Dangers of Snapchat and Photo Sharing
What we as teachers and parents need to make our children aware of, are the photos on the Internet that they did not post. While Facebook or Twitter pictures require you to tag a friend in order for them to see, apps such as Snapchat base their existence on the privacy of any photos that are sent, because they are erased moments after they are viewed. However, what young tend to miss is that there is nothing stopping the recipient of your photo from taking a screenshot and sharing it with whomever they want. As this Fox News article states, deleted does not always mean deleted. “Also, last October, hackers got their hands on thousands of “deleted” Snapchat images that had been stored on third-party servers. While it wasn’t exactly a breach of Snapchat, it’s further proof that pictures don’t always disappear.” Another piece of evidence surrounding the dangers of Snapchat comes from this article, where the FBI says Snapchat may be making children vulnerable: “The Franklin County Internet Crimes Against Children Task Force says the FBI is warning that pedophiles are instructing underage victims to download the Snapchat app so they can exchange explicit photos, under the false promise the photos will vanish.”

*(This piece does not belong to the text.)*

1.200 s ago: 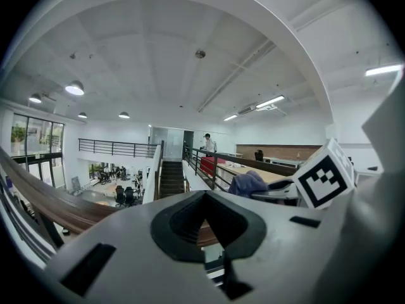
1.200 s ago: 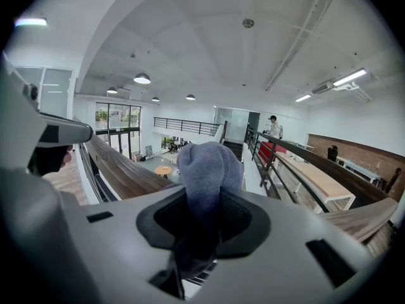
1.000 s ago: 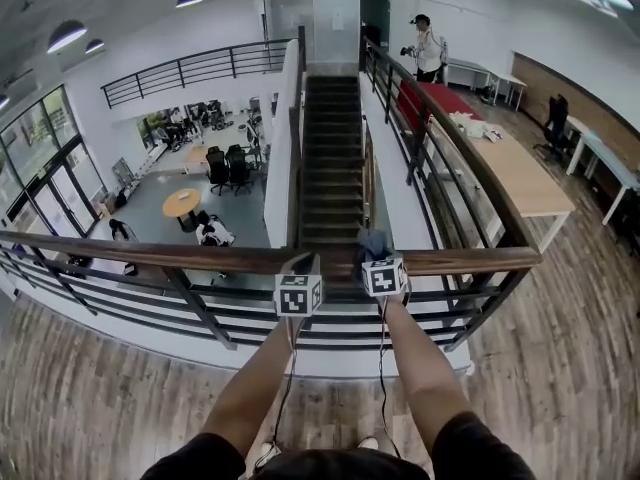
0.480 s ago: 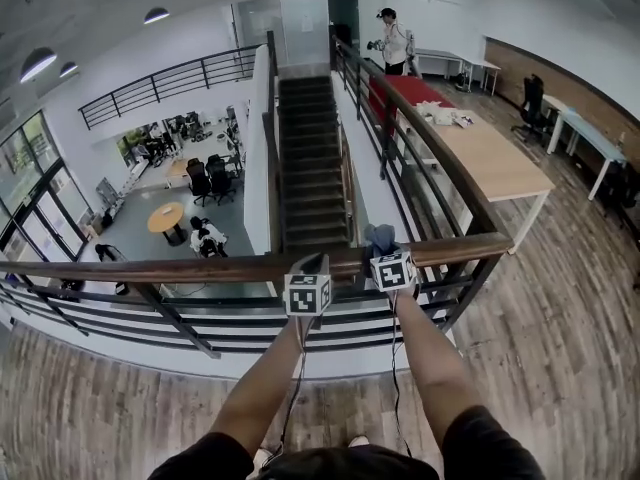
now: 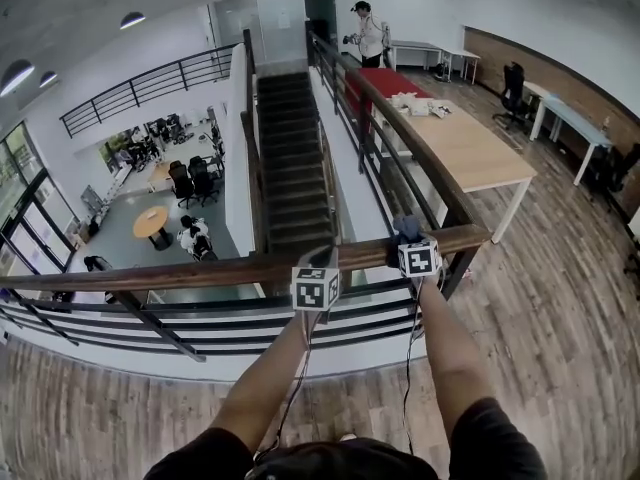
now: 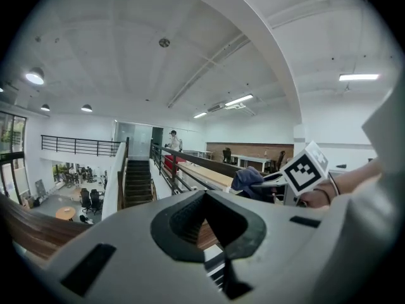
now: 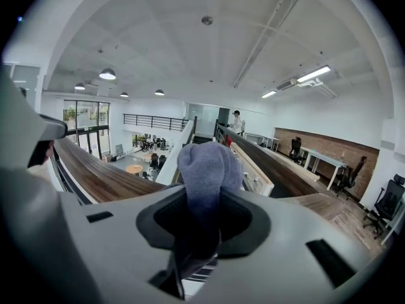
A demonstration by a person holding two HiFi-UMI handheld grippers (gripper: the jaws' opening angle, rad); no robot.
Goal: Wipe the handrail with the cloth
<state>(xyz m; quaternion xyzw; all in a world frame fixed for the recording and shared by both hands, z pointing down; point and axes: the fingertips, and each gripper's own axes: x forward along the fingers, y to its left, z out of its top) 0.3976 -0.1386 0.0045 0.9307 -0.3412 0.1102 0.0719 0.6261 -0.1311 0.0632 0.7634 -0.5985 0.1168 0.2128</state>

There are numerous articles to be read on this subject that point to the dangers of Snapchat for young people. But once again, I do not believe that Snapchat should be banned or avoided at all costs. Instead, it is another opportunity for us to make our students/children aware of the possible dangers and how to avoid them. These discussion are necessary to ensure that our students create a positive digital footprint that will help them in their futures.